One team entered the game undefeated, notching trademark victories against 5A Lindale and 4A Brownsboro. The other had no notable victories but one loss to TAPPS 5A reigning state champion Bishop Lynch High School — a team that is undefeated at 9-0 and added UIL 6A Irving and possible District 7-4A-1 Princeton to its list of gridiron victims.
Van, despite the deceptive two-touchdown margin, threw its fair share of counter punches — first with a 1-yard jab by Moseley via ground and pound and three hooks via the air to sophomore Ethan Robinson.
“Their offense is unbelievable,” Burleson added. “I think they’re going to make a run in the playoffs and we just happened to come out on top tonight.”
The Vandals 5-foot-11, 190-pound senior gunslinger was a key proponent of the margin being as close as it was, Burleson noted about how the game unfolded and giving credit to Van and its “gutsy” quarterback.
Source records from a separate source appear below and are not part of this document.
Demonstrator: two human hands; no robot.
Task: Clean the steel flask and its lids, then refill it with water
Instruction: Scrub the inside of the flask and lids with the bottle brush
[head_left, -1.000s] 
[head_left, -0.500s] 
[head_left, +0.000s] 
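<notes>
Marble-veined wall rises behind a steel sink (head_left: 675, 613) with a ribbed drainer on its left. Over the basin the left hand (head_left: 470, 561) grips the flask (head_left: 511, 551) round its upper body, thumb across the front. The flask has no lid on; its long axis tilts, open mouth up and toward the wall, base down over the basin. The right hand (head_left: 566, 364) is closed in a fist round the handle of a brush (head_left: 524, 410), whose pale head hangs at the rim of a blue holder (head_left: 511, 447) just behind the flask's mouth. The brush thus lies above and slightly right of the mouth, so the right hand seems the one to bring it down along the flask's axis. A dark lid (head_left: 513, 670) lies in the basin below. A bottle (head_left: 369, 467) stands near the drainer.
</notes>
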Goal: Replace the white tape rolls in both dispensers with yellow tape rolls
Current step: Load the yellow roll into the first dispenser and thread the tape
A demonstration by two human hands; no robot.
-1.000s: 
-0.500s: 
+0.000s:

Moseley either stood tall in the pocket and braved hits to complete passes to open receivers, slid inside shrinking pocket space to find time, or escaped the furious Lion rush that threatened to swallow him whole, finishing 21 for 46 with 215 yards, four touchdowns, and two interceptions.
That number line — as well as Robinson’s nine receptions, 85 yards, and three scores — would have been good enough to beat most teams not lead by Collier.
Collier threw for 108 yards and a touchdown and completed three of his four passes and ran for 285 yards and four touchdowns while Jay (12 rush, 49 yards) and Devyn Morris (4 rush, 12 yards, TD) added 61 yards rushing to Kaufman’s total.
“I give credit to my O-line,” Collier said about his 62-yard scamper, deflecting credit to the hulking front that bulldozed a path to the end zone, specifically during the four-play, 84-yard third quarter drive that extended the Lions’ lead to 15 points. “They block for me and help me out a lot. It’s the pass protection. It’s everything.”
It was a measure of redemption for Collier, who had suffered injuries in back-to-back years, as well as for a Kaufman team that fell short of claiming an outright district championship after falling to Van 33-16 last season.
“Every game is its own individual game. You can look at rankings if you want to and throw all that stuff out of the window when you have two teams that are undefeated,” Burleson said. “Van’s a really, really good football team. [Finishing the season as district champions] was a position that we wanted to be in all season. We told them all they had to do just go play our Kaufman brand of football. They did that and we took care of business.”
While the Lions watch how seeds No. 3 and No. 4 unfold and shake out, district No. 2 Van will face a 2-3 Terrell team battling for its playoff life.